■ **Work order**
Search the entries for the string "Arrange" and give the number of lines that hold it, nothing more.

Segment Start: Source data

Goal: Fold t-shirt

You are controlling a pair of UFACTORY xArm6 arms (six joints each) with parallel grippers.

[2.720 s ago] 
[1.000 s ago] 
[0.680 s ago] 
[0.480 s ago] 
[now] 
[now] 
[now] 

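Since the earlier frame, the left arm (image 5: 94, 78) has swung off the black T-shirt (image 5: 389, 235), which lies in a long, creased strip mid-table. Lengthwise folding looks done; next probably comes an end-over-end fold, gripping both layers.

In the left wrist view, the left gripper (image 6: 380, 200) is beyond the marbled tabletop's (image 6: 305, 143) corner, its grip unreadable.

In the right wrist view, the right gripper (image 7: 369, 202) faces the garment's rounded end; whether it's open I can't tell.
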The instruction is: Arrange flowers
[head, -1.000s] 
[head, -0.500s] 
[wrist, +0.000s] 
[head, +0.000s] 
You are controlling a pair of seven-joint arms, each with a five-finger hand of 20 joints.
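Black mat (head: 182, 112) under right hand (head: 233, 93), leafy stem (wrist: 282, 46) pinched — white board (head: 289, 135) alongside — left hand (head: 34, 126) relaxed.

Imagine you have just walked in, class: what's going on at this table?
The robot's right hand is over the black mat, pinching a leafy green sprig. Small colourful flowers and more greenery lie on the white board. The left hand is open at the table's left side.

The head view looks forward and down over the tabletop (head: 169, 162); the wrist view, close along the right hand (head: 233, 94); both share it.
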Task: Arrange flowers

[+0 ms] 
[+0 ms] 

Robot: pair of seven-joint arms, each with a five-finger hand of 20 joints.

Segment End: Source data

■ **Result of the task**
2